Work order
Where the string "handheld" shows up in a line of the records, copy that line.

[[ Data to process, beginning ]]

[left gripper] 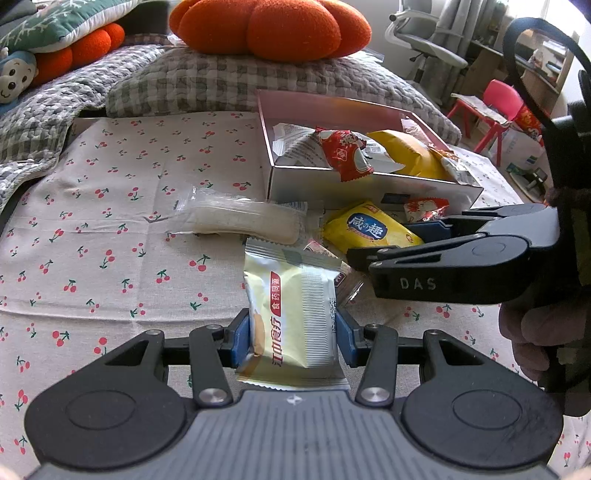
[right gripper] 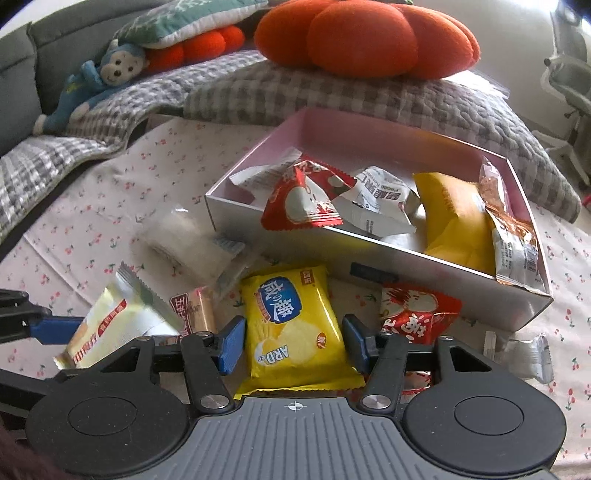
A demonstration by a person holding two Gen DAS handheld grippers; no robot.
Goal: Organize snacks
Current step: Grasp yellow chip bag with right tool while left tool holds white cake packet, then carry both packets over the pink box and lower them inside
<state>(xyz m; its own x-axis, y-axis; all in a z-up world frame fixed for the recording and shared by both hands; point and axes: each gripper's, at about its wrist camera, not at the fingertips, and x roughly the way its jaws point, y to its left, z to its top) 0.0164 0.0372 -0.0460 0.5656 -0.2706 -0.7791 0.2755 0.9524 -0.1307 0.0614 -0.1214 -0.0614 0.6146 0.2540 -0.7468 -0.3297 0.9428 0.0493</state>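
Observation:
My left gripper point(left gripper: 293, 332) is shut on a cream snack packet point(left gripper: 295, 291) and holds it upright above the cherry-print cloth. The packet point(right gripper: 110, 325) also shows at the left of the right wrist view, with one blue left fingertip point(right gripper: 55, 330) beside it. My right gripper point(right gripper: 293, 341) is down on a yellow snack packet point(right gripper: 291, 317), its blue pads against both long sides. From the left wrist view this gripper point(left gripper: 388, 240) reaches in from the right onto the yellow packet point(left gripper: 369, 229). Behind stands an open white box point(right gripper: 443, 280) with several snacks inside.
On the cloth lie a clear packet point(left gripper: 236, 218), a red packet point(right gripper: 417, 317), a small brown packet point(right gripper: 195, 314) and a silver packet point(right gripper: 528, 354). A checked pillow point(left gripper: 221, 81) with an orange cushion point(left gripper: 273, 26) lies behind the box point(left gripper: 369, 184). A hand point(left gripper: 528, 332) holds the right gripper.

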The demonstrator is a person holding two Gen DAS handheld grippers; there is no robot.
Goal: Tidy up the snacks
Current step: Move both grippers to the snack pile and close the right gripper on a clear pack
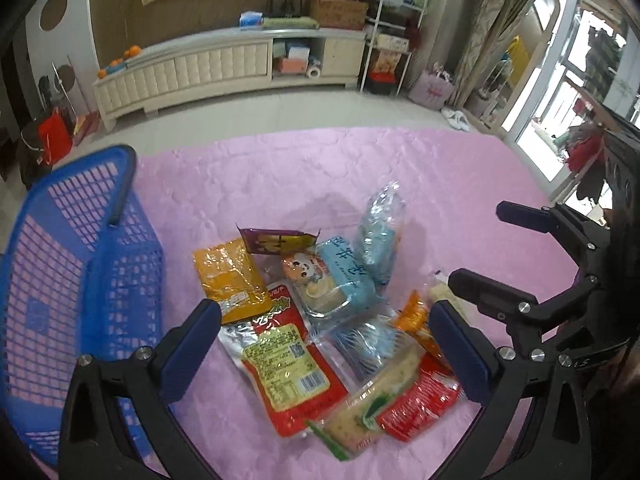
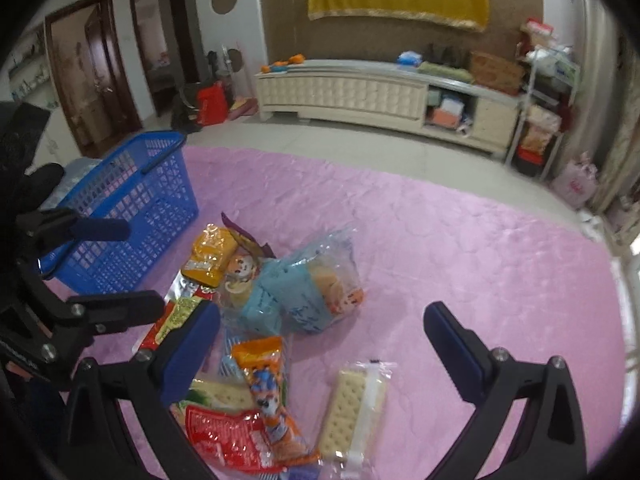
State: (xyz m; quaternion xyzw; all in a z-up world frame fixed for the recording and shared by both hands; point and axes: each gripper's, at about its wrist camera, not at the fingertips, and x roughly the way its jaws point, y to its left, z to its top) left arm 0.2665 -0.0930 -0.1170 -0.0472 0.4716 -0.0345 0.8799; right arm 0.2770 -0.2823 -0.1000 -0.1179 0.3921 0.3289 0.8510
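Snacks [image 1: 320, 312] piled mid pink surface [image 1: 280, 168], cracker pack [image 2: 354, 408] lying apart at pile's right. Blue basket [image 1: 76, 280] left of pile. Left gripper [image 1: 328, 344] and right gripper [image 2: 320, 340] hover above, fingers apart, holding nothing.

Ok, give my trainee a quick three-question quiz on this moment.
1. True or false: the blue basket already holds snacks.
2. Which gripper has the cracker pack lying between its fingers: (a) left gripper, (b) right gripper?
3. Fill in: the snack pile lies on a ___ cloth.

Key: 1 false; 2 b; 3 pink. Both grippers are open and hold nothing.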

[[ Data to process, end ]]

Task solution
A demonstration by a person holding two Gen DAS handheld grippers; no robot.
The demonstrator is a person holding two Gen DAS handheld grippers; there is no robot.

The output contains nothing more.